INSTRUCTIONS TO FOLLOW
If a line comes after the one containing "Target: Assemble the", leave it out; copy every line before it, and that line too, exactly as written, starting from the first line of the entries.
──────── PROVIDED RECORDS
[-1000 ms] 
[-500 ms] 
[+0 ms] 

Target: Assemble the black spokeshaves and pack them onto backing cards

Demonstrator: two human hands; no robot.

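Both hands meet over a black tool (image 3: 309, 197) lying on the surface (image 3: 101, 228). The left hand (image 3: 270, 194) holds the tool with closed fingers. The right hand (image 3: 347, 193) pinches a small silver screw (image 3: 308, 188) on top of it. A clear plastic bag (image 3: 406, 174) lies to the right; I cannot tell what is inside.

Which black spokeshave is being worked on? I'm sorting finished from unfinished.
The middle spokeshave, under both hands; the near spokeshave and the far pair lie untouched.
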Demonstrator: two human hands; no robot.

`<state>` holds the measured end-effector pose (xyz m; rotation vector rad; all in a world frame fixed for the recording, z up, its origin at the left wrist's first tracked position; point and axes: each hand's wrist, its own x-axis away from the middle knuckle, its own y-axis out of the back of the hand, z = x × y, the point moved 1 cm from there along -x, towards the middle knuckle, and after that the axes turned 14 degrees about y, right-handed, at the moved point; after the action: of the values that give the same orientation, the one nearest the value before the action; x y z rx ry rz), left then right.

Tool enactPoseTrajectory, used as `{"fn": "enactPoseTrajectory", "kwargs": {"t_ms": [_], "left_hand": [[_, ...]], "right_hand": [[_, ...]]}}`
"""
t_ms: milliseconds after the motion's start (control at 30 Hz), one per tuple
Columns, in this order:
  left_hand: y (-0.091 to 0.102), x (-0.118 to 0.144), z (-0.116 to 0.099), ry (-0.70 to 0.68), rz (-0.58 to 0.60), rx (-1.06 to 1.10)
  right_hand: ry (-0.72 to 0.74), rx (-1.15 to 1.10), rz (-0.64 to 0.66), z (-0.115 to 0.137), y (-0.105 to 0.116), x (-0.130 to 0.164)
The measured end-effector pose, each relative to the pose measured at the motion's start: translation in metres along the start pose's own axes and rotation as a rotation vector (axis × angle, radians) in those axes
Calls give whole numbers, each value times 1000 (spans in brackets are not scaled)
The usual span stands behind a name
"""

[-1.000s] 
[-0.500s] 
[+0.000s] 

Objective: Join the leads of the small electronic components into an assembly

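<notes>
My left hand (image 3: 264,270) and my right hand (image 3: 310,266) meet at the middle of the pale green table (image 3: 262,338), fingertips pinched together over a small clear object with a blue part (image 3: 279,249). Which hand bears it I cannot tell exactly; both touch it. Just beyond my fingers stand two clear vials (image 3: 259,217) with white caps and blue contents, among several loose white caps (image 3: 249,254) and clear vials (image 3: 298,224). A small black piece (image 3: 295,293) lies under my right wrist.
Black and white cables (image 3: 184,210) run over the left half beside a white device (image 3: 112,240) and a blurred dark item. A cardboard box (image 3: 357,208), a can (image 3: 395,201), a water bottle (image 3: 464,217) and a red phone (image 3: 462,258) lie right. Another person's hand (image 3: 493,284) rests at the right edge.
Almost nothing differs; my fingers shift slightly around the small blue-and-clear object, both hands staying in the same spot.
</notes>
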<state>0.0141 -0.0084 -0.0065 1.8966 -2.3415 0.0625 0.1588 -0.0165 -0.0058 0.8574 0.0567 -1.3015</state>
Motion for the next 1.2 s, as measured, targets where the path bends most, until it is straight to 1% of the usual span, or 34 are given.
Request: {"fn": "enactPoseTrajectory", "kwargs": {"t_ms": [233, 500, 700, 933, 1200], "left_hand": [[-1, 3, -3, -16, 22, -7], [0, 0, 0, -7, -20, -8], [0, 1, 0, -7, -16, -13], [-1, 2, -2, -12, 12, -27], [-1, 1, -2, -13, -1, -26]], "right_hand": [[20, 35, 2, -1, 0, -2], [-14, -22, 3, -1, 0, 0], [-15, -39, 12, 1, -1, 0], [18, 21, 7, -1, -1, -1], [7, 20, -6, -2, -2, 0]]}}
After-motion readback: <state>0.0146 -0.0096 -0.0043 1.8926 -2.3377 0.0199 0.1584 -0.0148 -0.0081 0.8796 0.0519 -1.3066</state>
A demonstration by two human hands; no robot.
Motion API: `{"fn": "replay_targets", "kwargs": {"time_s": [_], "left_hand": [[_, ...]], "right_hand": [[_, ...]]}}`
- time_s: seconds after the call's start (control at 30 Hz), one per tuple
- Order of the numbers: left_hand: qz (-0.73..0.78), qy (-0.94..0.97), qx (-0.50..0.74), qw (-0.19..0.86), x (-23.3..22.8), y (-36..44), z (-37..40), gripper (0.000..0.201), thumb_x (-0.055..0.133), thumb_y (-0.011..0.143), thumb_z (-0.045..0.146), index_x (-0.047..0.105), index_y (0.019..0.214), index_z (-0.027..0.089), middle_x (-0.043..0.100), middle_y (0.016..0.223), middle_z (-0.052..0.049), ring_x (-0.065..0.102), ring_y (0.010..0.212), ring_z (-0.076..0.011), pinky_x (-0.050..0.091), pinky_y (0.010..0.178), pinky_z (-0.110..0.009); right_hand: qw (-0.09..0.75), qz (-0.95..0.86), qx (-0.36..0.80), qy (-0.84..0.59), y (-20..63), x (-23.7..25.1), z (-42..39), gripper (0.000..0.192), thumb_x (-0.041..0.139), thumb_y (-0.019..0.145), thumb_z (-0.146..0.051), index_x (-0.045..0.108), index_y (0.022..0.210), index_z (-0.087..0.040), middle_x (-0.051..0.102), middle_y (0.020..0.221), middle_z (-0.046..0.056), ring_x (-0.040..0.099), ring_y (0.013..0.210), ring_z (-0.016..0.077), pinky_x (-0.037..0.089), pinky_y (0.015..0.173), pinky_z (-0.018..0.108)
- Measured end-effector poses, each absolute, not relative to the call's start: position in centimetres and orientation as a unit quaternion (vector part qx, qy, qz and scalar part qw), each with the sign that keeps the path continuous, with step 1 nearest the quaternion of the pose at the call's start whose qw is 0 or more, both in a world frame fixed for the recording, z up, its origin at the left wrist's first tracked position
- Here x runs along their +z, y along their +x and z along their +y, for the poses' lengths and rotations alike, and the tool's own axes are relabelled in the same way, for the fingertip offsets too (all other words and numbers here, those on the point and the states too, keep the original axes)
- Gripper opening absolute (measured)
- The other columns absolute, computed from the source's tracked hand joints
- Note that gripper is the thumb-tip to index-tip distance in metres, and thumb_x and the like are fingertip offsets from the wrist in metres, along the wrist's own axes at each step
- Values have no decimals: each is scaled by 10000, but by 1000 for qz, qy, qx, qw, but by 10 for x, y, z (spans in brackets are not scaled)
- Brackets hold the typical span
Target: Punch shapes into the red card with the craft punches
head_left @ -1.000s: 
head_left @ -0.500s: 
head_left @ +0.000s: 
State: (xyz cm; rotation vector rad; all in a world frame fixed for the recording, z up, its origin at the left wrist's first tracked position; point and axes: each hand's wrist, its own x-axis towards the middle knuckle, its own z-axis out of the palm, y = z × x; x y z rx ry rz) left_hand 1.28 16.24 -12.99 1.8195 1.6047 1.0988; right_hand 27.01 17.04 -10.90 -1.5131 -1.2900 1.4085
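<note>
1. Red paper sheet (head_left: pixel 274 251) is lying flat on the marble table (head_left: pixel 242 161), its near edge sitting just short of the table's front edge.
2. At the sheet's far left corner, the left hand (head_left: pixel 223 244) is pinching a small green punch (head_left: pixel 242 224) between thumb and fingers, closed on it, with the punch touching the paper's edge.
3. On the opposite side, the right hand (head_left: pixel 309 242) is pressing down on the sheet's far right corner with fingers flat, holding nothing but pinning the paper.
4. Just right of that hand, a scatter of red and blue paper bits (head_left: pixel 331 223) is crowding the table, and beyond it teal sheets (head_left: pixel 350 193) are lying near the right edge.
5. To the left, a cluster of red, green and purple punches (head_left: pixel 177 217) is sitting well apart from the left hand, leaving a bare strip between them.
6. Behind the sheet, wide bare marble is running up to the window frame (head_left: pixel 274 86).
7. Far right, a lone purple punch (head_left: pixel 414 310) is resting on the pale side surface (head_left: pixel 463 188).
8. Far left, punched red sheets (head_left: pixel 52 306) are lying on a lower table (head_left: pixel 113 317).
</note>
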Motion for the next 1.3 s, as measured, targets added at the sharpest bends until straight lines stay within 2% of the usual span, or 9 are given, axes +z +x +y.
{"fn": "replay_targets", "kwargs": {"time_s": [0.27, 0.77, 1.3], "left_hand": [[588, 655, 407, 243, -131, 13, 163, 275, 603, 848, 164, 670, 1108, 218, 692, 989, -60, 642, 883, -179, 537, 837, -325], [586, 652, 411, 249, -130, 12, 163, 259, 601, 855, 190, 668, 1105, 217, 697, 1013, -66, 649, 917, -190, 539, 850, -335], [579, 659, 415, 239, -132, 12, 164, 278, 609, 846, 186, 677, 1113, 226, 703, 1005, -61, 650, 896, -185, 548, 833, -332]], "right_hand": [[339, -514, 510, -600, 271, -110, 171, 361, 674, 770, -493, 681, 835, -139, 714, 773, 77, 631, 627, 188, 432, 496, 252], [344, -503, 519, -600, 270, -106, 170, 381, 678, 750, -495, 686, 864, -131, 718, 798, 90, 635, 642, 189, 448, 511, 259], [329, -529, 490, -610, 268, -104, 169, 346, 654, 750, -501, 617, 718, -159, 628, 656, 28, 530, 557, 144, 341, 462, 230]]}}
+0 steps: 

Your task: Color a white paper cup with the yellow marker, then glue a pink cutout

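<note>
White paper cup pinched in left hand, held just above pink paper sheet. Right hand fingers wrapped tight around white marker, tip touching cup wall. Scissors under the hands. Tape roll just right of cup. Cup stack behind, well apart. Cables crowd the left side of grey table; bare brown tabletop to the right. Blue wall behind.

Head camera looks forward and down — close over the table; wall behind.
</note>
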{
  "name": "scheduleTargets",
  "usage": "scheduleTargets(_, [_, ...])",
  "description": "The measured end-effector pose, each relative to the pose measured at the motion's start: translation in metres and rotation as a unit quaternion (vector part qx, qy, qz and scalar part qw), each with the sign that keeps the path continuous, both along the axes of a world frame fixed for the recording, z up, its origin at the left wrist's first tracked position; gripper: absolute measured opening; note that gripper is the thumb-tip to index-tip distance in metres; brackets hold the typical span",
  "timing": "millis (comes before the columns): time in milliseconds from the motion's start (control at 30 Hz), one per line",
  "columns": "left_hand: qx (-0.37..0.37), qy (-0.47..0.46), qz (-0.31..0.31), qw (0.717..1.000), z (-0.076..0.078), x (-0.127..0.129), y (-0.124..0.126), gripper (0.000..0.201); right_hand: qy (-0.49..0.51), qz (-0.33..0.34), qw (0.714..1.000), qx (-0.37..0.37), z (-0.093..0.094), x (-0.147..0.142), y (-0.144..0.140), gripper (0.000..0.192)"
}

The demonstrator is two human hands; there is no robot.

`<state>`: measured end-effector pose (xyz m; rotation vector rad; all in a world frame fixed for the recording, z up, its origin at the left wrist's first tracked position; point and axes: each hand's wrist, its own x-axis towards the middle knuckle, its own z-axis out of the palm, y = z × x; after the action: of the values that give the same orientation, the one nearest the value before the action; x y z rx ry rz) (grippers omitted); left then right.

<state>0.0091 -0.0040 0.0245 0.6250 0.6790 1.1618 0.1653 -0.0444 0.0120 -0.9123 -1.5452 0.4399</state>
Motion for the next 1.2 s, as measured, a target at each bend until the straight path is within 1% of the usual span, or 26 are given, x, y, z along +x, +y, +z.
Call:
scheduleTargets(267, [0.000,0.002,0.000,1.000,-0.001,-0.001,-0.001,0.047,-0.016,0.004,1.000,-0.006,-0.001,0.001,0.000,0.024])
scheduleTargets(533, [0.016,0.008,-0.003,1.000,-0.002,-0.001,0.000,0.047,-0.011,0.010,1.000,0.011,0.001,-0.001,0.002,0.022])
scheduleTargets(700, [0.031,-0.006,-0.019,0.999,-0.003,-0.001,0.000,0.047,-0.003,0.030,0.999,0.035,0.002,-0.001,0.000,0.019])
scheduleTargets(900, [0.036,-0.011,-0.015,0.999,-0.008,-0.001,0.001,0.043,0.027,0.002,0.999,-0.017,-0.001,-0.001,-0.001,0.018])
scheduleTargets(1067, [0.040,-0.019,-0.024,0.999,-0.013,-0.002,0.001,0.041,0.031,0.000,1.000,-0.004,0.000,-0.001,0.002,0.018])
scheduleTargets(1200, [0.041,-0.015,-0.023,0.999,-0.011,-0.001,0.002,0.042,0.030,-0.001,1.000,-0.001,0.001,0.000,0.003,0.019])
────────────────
RESULT
[-1000 ms] 
[-500 ms] 
[+0 ms] 

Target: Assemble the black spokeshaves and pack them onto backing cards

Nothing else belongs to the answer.